I am on Vacation—and it has been a while since I had a proper vacation. It takes your body ten days to fully relax and let go of the pre-vacation vibe or whatever it is called. One of the reasons I love air travel—yes, including long flights—is that, for me, they are the bridge to Vacation and usually home. This time is no different. We left Columbus to go to Sydney, where my brother lives, and my parents are visiting, so it is a perfect family vacation. The flight from SFO to San Francisco was a twelve-hour flight. We had an empty middle seat, so I slept like a baby to the extent one could for six hours, finished two books, and journaled. And a part of me is always sad when the flight is over because that space is precious - I am nowhere, with nowhere to go and no one to answer to.
Anyways so, today is my hump day for Vacation, as in it is the fourth day where my body is adjusting to the new rhythm. When you land - there is the velocity from the daily life that carries over, and as days progress into the Vacation, that dies down to be replaced by a day where you are like what is happening. After that day, you adjust to the new routine of doing whatever you like. And that means you take a nap in the afternoon if you feel like it, you circle the same shops for an hour before you decide that you would rather have sugarcane juice from the first shop you saw, or you go for a walk because you are jet legged, or you read books lying on the couch non-stop with breaks for food, or you talk to family non-stop because they know that is who you are and tend to do that sometimes, or you go to bed at eight p.m and sleep twelve hours.. the possibilities are limitless.

Your mind will answer most questions if you learn to relax and wait for answer.
When I woke up the first morning, it took a moment to realize where I was as in the last thirty-six hours, and I had been to SFO, AKL (a layover in New Zealand for five hours) and then SYD. Today, as I was lying on the couch reading a book, I realized that it’s been a while since I took a proper vacation, so I have forgotten what it’s like.
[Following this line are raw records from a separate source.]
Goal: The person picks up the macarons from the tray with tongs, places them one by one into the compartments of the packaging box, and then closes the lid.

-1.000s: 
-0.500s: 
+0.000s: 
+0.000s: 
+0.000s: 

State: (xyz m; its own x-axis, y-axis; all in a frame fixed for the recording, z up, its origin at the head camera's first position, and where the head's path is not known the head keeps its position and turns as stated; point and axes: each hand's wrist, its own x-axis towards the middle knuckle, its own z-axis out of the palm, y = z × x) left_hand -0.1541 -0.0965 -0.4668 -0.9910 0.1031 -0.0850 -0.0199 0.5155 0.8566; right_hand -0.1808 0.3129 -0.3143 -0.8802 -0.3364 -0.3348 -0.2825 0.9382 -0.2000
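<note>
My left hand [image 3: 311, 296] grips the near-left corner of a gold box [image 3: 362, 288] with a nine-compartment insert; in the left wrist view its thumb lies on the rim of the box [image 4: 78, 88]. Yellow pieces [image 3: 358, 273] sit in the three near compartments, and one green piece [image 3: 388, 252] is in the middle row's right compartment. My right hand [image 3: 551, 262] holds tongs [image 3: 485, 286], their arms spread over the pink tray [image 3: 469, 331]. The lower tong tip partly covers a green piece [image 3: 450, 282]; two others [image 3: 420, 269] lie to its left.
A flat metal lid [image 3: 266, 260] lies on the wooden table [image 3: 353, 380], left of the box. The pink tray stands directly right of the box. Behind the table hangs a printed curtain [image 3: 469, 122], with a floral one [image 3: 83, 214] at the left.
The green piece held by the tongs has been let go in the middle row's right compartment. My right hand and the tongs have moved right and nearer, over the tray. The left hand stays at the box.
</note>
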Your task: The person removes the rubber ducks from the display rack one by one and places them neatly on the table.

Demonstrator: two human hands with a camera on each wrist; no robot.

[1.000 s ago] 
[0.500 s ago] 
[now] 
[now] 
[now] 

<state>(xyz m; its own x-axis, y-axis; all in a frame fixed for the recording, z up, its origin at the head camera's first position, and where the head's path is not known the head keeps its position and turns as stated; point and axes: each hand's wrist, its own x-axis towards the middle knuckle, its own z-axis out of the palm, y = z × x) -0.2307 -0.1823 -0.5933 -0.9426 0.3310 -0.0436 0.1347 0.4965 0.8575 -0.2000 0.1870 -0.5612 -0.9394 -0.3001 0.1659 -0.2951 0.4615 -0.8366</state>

Also, work has been intense and very immersive, so it will take some time to emerge from the fog. I have intense dreams that I can remember, which means that I am relaxing. And, of course, this sheer inability to do anything is a good sign.
Right now, I sit in a library reception in a comfy orange chair with fresh sticky chai after gorging on sugarcane juice. Tiny toddlers are playing in a play area, exploring their human functions of crawling, climbing and gawking. A group of teenagers with their laptops, fries, and juices are sitting, working and bonding. A steady stream of people are passing by as they come in and go out of the library with books in their hands. A couple of females are engaged in an intense discussion, which reminds me of my good friend in London: a group of boys are crowded around a laptop doing whatever it is that young boys do, and here I am observing everything as a witness because I have permitted myself to not think about myself but just be as much as possible. The Latin meaning of Vacation is to be unoccupied; in English, it is to vacate.